The ranch house seemed very different now, everything was clean and new and freshly painted. He hardly recognized it as they sat down to dinner at the big oak table in the cozy yellow kitchen. He couldn’t even imagine her mother there anymore, and mercifully neither could
Crystal. She still thought of her father as she went for long walks. She couldn’t ride anymore until after the baby, but she seemed to have enough to do, and she had turned Jared’s room into a nursery. It was painted pale blue, with white eyelet curtains.

“What if it’s a girl?” Boyd teased that night before they left.

She smiled peacefully at him. “It won’t be.”

And the next morning when Hiroko came by to check on her, she found her sitting quietly in her room with a look of intense concentration. It stirred a chord of memory, and as she watched, she saw Crystal’s face crease with pain.

“The baby is coming, no?”

“Yes.” Crystal smiled through her pain, and a moment later she was gripping the arms of her chair. She was unable to speak, and Hiroko ran to get Boyd and told him to call the doctor. They had urged her to go to the hospital months before, but Crystal had said she wanted to have the baby at home. People still knew her face, the movies she had made were still being shown, and more than once people had noticed her in town and stared, wondering if she was the same woman. She wanted no one to know about the baby, no newspapers, no press. The word could not get out. If it did, there would be fresh scandal, and Spencer would know too. She wanted to avoid that at any price. But the price, Boyd and Hiroko knew only too well, could be the baby. They had lost their second child that way, and they would have lost Jane if Crystal hadn’t been there. But Dr. Goode said she was healthy and young. There was no reason for a twenty-four-year-old girl not to give birth at home if that was what she wanted.

Boyd called Dr. Goode, and an hour later he came, and by then Crystal could hardly catch her breath between
the pains. Her face was drenched with sweat and Hiroko was sitting beside her, holding her hands as Crystal had once done for her.

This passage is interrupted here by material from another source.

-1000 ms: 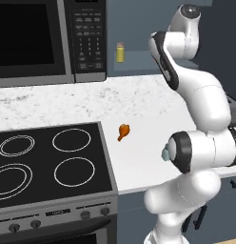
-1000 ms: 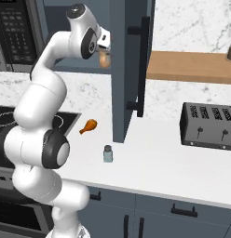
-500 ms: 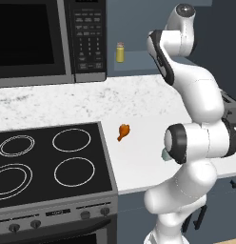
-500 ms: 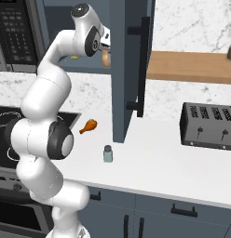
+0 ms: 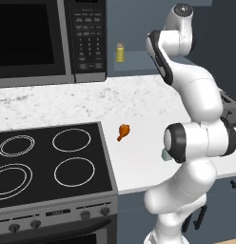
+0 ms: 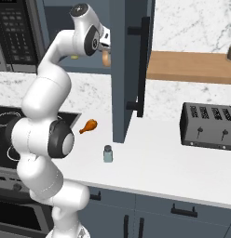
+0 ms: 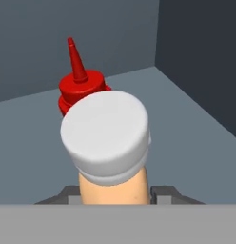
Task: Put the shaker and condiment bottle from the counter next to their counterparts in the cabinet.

Boyd took Jane outside and let her play in the garden, as Dr. Goode and Hiroko worked, and Crystal labored.

Hiroko came out for a few minutes in the late afternoon, she looked worried and strained, and she told her husband to go home with their daughter. Dr. Goode had said it might still be hours.

“Nothing yet?” He was worried about their friend. She’d been in labor for a long time and it was hard to imagine that the baby wasn’t there yet.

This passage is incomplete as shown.